At the time of writing the research, the full and exhaustive list of SEF-eligible products had not been determined and there are some further clarifications required before the list is considered final. However, the industry participants that the regulation will cover interest rate swaps, credit (single name credit default swaps and indexed credit default swaps), FX (FX spot, forward and swaps, FX options, non-deliverable forwards and cross-currency swaps), equities (equity swaps and equity options) and commodities (cash settled contracts and physically settled forwards)

Further to the trend of SEFs opting for a broader coverage is that a number of venues are planning to offer an auction capability, particularly within the D2D space.

The CFTC has also mandated the use of a Legal Entity Identifier for all SEF-executed trades in order to be able to effectively monitor, group and roll up reporting so as to provide greater transparency. Once the swap has been executed any event needs to be captured and sent to a swap data repository.

GreySpark also notes that many facilities will support FPML and UPI (product ID) language and their pre-trade risk capabilities will include circuit breaks, fat finger control. Additionally, any CCP would be able to provide real time credit info back up to the SEF. In terms of CCPs, GreySpark anticipates that CME and LCH would have the highest adoption rate of SEFs trades. In terms of post trade affirmation, on which the SEFs depend, the research firm anticipates companies such as MarkitWire providing a significant amount of middle ware trade affirmation as one pipe into MarkitWire gives access to six CCPs.

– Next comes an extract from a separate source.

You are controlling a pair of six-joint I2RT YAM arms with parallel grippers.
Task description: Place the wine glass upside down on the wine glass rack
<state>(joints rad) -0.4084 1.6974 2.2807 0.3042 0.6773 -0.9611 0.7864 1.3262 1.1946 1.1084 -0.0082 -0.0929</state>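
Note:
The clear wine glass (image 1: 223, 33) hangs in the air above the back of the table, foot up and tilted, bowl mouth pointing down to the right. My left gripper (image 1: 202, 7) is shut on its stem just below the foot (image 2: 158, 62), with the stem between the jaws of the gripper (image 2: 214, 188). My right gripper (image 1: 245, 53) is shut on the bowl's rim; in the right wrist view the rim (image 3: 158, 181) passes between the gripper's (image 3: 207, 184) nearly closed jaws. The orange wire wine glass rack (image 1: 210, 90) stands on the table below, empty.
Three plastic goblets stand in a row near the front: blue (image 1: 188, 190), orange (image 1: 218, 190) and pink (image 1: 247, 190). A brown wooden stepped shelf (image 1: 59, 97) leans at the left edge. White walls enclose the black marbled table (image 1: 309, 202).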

In addition, GreySpark believes it makes sense for swaps data repositories such as DTCC, ICE and CME to be used for clearing and reporting functions.

GreySpark anticipates that the sell side and buy side will be able to connect to SEFs via D2D or D2C. Buy side entities including funds, asset managers, large corporates will be able to connect directly to a SEF or it could connect via a futures clearing merchant (FCM) or a full clearing member. The FCM would pass the margin call onto its client.

How SEFs would be paid is another grey area. The expectation is that if it is order based fees might follow the maker-taker model. If it is quote based, through Bloomberg, for example, the pricing would likely be based on user fees.